- [TASK ITEM]: From the records below, copy each line in which the string "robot" occurs.

INFORMATION SUPPLIED Start Marker

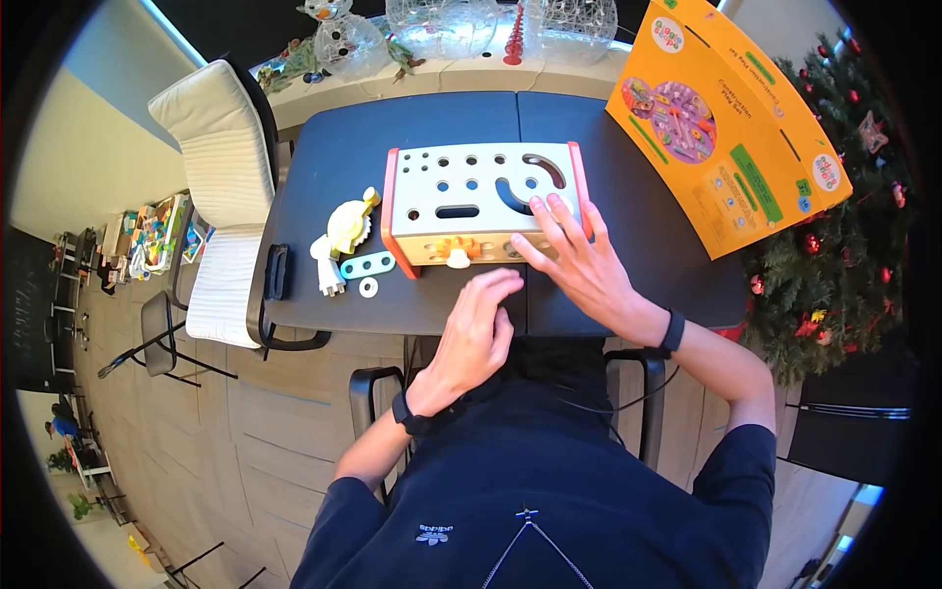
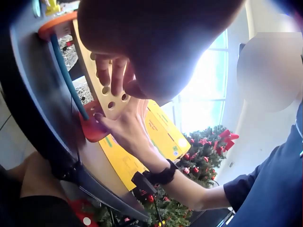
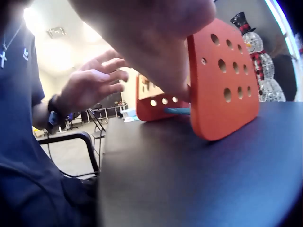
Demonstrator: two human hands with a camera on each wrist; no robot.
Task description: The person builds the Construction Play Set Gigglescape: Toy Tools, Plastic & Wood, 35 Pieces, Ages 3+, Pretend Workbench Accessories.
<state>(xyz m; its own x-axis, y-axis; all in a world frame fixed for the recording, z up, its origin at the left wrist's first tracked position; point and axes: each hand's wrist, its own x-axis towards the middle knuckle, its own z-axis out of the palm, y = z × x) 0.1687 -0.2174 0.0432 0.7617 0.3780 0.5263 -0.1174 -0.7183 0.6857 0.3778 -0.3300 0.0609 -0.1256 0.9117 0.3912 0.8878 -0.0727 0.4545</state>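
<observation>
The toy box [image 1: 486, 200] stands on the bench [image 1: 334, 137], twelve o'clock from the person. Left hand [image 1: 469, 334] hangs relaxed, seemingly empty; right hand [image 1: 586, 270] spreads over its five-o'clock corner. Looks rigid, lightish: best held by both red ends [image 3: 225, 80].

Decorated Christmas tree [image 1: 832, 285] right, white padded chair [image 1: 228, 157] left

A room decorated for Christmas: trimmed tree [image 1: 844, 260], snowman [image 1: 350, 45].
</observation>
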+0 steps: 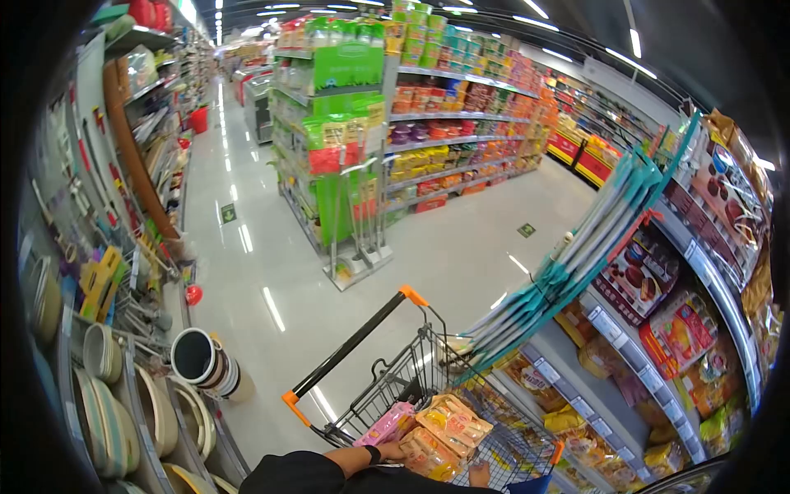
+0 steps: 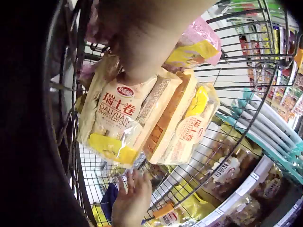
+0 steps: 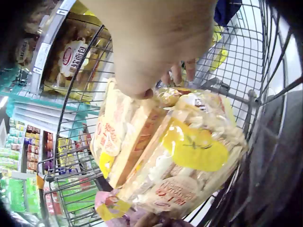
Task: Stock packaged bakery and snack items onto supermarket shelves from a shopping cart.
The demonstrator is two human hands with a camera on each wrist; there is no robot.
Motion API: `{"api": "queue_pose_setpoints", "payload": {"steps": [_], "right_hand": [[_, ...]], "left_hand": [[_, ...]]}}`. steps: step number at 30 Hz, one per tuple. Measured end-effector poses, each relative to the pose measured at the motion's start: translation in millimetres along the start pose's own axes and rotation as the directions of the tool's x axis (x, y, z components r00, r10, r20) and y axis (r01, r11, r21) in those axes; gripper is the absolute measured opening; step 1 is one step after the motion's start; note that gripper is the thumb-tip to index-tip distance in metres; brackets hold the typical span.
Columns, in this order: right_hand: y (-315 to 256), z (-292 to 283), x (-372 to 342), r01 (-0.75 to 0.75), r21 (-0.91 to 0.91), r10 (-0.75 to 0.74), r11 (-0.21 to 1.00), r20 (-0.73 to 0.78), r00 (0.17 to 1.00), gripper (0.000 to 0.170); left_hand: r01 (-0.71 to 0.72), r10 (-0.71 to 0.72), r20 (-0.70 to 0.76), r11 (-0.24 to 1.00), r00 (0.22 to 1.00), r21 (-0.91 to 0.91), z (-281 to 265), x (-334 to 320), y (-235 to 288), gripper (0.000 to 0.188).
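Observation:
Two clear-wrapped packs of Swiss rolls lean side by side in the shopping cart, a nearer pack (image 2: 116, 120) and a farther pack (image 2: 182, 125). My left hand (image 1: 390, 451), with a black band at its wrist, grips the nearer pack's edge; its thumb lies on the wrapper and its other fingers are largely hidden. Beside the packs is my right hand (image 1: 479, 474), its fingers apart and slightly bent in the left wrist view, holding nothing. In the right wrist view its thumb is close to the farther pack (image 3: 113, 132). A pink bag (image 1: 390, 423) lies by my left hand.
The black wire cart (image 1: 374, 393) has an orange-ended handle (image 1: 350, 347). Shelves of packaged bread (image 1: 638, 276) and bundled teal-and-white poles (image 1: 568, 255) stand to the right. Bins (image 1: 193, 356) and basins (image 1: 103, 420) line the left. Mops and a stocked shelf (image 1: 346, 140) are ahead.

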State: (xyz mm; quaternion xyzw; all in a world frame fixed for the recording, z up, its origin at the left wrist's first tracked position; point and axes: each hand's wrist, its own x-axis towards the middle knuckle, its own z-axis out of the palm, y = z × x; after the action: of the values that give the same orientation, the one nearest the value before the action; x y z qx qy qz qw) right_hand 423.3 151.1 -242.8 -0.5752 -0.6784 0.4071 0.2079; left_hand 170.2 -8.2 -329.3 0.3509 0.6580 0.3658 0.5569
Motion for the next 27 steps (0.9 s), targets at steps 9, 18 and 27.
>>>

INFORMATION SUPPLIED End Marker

- [SOLUTION FOR THIS TASK]:
Demonstrator: two human hands with a camera on each wrist; no robot.
The demonstrator is two human hands with a camera on each wrist; there is no robot.

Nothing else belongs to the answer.